Why You Should Avoid async void in C# (and What to Use Instead)

Avoid Async Void Methods in C#

Are you still sprinkling async void around your codebase like parmesan on pasta—assuming a little extra won’t hurt? Spoiler: that tiny keyword combo can set off silent exceptions, swallow stack traces, and turn your peaceful Friday night into a frantic bug‑hunt.

The Problem in a Nutshell

async await is one of C#’s greatest productivity boosts, but the minute you pair async with a void return type, you disable its two biggest super‑powers:

  1. Exception propagation – the runtime can’t bubble errors back to the caller if there’s no Task to await.
  2. Composability – without a returned Task, callers can’t await or chain the work, making flow control impossible.

async void is basically fire‑and‑forget – great for launching fireworks, terrible for writing maintainable code.

Why Does async void Even Exist?

async void was introduced solely to support legacy event handler patterns:

private async void OnButtonClick(object? sender, RoutedEventArgs e)
{
    await ViewModel.SaveAsync();
}

GUI frameworks (WinForms, WPF, Xamarin, MAUI) rely on void‑returning delegates like EventHandler. async void allows us to plug await logic into those handlers without refactoring the entire UI stack. Outside that niche, it’s a code‑smell.

5 Hidden Dangers of async void

Uncaught Exceptions Crash the App

public async void DoWork()
{
    throw new InvalidOperationException("Boom!");
}

Because there’s no Task, this exception skips your usual try/await/catch fencing and lands straight in the SynchronizationContext UnhandledException pipeline. In ASP.NET Core, that can terminate the request; in a desktop app, it may crash outright.

Lost Error Context

An exception thrown inside an async void method still surfaces eventually, but when it does, the stack trace has lost all of the awaited frames that matter to you.

public async void SaveCustomerAsync(Customer customer)
{
    // Imagine this blows up with a SqlException
    await _repository.SaveAsync(customer);
}

When the exception reaches the global handler you’ll only see SaveCustomerAsync and the runtime plumbing – nothing about who called the method or why. Compare that to the Task‑returning variant:

public async Task SaveCustomerAsync(Customer customer) =>
    await _repository.SaveAsync(customer);

// Call site
await _customerService.SaveCustomerAsync(cmd.Customer);

Because the caller awaits the task, the stack trace now includes SaveCustomerAsync, the service method, and the controller that initiated the operation – exactly the breadcrumbs you need for debugging.

Fire‑and‑Forget Race Conditions

Firing off work that looks synchronous is a recipe for subtle ordering bugs.

public async void CleanupAsync()
{
    await _cache.RemoveAsync(_key);
    _logger.LogInformation("Cache cleaned");
}

// Somewhere else
CleanupAsync();                 // returns immediately
_responseCache.MarkComplete();   // runs **before** RemoveAsync finishes

The call to MarkComplete moves a response object into an “immutable” state before the cache entry is gone.
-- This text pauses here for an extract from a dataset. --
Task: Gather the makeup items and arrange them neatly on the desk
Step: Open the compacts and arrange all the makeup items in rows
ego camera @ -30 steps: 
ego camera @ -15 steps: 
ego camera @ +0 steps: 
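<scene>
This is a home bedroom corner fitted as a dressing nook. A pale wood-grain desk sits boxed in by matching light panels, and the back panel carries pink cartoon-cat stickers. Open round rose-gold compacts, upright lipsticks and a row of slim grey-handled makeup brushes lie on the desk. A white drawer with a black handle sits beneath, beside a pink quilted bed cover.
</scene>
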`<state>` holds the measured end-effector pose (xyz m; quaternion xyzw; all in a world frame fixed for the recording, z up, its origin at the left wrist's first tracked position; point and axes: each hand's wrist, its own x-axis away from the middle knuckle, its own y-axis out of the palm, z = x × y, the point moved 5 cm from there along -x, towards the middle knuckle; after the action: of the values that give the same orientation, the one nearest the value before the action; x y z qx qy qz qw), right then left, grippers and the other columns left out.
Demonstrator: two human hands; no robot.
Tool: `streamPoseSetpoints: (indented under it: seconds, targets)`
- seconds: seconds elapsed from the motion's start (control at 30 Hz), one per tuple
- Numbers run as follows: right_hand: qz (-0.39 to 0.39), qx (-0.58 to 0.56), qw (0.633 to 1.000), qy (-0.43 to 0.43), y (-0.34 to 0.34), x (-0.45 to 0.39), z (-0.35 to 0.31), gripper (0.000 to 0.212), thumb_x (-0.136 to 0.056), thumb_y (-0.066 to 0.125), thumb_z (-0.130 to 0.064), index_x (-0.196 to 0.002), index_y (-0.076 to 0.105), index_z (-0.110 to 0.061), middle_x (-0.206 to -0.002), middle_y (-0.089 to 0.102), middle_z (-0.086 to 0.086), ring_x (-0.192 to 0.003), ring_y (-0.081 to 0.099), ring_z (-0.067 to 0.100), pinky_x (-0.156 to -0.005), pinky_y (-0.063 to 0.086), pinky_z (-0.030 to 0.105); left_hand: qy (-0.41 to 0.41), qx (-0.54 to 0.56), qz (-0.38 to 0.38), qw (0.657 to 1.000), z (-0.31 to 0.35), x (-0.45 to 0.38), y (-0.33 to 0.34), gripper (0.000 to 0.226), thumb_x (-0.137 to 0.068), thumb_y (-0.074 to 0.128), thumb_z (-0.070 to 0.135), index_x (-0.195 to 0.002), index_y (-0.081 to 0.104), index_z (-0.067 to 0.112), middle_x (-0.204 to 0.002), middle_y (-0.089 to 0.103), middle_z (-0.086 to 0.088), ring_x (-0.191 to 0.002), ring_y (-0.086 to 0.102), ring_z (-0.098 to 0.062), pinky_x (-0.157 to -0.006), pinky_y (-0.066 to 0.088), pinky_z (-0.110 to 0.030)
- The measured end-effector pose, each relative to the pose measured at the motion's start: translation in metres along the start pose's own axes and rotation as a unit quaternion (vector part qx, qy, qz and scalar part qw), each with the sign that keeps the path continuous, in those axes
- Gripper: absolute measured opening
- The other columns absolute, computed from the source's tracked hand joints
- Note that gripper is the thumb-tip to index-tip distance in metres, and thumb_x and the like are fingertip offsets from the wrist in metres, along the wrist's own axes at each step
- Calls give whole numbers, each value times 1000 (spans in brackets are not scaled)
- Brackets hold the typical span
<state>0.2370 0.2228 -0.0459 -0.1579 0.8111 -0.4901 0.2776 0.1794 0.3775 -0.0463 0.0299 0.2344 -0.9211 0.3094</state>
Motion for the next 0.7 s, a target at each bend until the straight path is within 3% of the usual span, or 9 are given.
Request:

Minutes later another request fetches stale data and you spend an afternoon chasing a phantom race.

Refactor to return a task and await it (or explicitly run it in a background queue service that can supervise errors).

Testing Nightmares

Unit tests are naturally synchronous runners – they need to know when the System Under Test is done.

// Production code
static async void SendInvoiceEmailAsync(Order order) =>
    await _mailer.SendAsync(order);

// Test
SendInvoiceEmailAsync(order);
Assert.True(_mailer.WasSent);    // intermittent failure

The assertion runs before the email task completes. You end up sprinkling Thread.Sleep or Task.Delay in tests – none of which guarantee determinism.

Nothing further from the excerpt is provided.